YOUR INSTRUCTIONS: Please write out the listing again, keeping every character the same.
----- DATA SHOWN
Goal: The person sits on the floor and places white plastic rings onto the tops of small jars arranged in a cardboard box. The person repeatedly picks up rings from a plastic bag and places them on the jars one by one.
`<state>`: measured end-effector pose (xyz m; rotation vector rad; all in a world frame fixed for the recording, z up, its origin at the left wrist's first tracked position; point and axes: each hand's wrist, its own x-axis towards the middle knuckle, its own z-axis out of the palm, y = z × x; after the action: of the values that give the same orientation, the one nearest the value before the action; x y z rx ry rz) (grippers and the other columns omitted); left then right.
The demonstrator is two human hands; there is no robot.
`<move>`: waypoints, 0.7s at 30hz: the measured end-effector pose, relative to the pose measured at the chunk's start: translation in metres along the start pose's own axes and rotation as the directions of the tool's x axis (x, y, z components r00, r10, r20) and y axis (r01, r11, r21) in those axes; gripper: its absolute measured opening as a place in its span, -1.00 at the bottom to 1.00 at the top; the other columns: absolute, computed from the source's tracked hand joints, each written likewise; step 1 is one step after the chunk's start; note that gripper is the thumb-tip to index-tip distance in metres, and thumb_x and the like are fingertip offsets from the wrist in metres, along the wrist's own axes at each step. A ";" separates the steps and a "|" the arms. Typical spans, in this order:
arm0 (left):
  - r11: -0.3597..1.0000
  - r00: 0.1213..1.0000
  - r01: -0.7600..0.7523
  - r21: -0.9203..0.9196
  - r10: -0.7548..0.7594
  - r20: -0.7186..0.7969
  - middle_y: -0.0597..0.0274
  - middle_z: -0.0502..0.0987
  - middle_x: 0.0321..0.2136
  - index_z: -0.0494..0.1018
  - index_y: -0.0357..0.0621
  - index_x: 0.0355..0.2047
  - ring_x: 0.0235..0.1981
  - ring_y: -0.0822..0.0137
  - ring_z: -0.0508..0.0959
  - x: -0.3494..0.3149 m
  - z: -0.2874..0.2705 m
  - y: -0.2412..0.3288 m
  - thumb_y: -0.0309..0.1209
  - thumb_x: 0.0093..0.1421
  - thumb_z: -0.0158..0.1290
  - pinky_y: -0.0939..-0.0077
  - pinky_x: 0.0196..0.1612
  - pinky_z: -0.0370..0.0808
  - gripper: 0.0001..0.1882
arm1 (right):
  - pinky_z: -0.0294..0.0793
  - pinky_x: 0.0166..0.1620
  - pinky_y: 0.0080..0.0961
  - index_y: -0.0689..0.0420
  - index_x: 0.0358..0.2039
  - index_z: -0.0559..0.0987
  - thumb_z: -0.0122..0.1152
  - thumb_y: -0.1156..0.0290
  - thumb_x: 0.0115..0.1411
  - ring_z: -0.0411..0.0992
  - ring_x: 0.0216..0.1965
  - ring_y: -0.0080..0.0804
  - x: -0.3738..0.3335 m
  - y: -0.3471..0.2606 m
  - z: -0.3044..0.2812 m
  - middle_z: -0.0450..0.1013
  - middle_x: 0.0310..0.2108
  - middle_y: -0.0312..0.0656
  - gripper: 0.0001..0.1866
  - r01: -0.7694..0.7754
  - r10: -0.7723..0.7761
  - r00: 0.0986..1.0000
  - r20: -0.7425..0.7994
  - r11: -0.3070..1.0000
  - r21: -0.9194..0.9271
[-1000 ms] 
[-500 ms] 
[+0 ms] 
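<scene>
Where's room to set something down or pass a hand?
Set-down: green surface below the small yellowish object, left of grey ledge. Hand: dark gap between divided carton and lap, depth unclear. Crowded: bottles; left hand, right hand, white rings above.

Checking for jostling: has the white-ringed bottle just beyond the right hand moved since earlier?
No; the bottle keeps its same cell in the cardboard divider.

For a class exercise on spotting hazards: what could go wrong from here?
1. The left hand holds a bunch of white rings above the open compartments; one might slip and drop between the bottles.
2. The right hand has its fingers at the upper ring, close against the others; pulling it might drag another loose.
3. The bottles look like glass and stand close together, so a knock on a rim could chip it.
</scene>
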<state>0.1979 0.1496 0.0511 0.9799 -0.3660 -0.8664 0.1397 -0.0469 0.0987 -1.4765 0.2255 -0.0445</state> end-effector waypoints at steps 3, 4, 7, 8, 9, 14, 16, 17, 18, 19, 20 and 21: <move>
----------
RESULT:
Goal: The person sits on the floor and places white plastic rings onto the tops of small jars arranged in a cardboard box. The person repeatedly picks up rings from a plastic bag and places them on the jars one by one.
`<state>`: measured end-effector pose (xyz m; rotation vector rad; all in a world frame fixed for the recording, z up, its origin at the left wrist's first tracked position; point and axes: each hand's wrist, its own x-axis towards the middle knuckle, its own z-axis out of the palm, y = z × x; after the action: of the values that give the same orientation, the one nearest the value before the action; x y z rx ry rz) (grippers and the other columns omitted); left then right.
The demonstrator is two human hands; there is no robot.
`<move>`: waypoints, 0.7s at 30hz: the measured end-effector pose, relative to the pose measured at the chunk's start: translation in metres along the start pose's own axes and rotation as the directions of the tool's x axis (x, y, z components r00, r10, r20) and y axis (r01, r11, r21) in those axes; gripper: its absolute measured opening as a place in its span, -1.00 at the bottom to 1.00 at the top; the other columns: absolute, computed from the source's tracked hand joints, each written likewise; step 1 is one step after the chunk's start; note that gripper is the thumb-tip to index-tip distance in metres, and thumb_x and the like are fingertip offsets from the wrist in metres, along the wrist's own axes at each step. A ";" separates the steps and a "|" the arms. Typical spans, in this order:
arm0 (left):
  - r11: -0.3597..1.0000
  - r00: 0.1213..1.0000
  - r01: -0.7600..0.7523
  - r21: -0.9203..0.9196
  - r10: -0.7548..0.7594
  - r20: -0.7186..0.7969
  - middle_y: -0.0597..0.0274
  - middle_z: -0.0502..0.0987
  - middle_x: 0.0321..0.2136
  - index_z: -0.0494..0.1018
  - index_y: -0.0357..0.0621
  - index_x: 0.0355..0.2047
  - ring_x: 0.0235..0.1981
  - ring_y: -0.0822..0.0137
  - ring_z: -0.0508..0.0959
  - x: -0.3494..0.3149 m
  - z: -0.2874..0.2705 m
  - y: -0.2412..0.3288 m
  - thumb_y: -0.0309..0.1209
  - thumb_x: 0.0093..0.1421
  - thumb_z: -0.0158..0.1290
  - pinky_y: -0.0939..-0.0077
  - pinky_x: 0.0196..0.1612
  - pinky_z: -0.0370..0.0808
  - gripper: 0.0001..0.1882
arm1 (right):
  - pinky_z: -0.0294..0.0793
  - pinky_x: 0.0166..0.1620
  - pinky_y: 0.0080..0.0961
  - index_y: -0.0689..0.0420
  - index_x: 0.0358..0.2039
  - index_z: -0.0559..0.0987
  - thumb_z: -0.0122..0.1152
  - thumb_y: -0.1156..0.0290
  - thumb_x: 0.0115..0.1411
  - ring_z: -0.0411..0.0992
  - ring_x: 0.0216..0.1965
  - ring_y: -0.0080..0.0804
  - x: -0.3738..0.3335 m
  - y: -0.3471..0.2606 m
  - z: -0.3044..0.2812 m
  - middle_z: -0.0450..0.1013
  - middle_x: 0.0310..0.2108
  - middle_y: -0.0312..0.0656
  - gripper: 0.0001..0.1866
  - r01: -0.7694..0.7754
  - r10: -0.7723..0.7761
  - r00: 0.0986..1.0000
  - r20: -0.7425..0.7994
  - r11: -0.3070..1.0000
  - r21: -0.9194..0.9271
[-1000 ms] 
[-500 ms] 
[+0 ms] 
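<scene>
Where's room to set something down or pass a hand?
Set-down: green surface below the small yellowish object, left of grey ledge. Hand: dark gap between divided carton and lap, depth unclear. Crowded: bottles; left hand, right hand, white rings above.

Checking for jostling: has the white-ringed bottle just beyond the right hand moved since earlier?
No; the bottle keeps its same cell in the cardboard divider.

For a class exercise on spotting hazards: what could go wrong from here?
1. The left hand holds a bunch of white rings above the open compartments; one might slip and drop between the bottles.
2. The right hand has its fingers at the upper ring, close against the others; pulling it might drag another loose.
3. The bottles look like glass and stand close together, so a knock on a rim could chip it.
</scene>
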<state>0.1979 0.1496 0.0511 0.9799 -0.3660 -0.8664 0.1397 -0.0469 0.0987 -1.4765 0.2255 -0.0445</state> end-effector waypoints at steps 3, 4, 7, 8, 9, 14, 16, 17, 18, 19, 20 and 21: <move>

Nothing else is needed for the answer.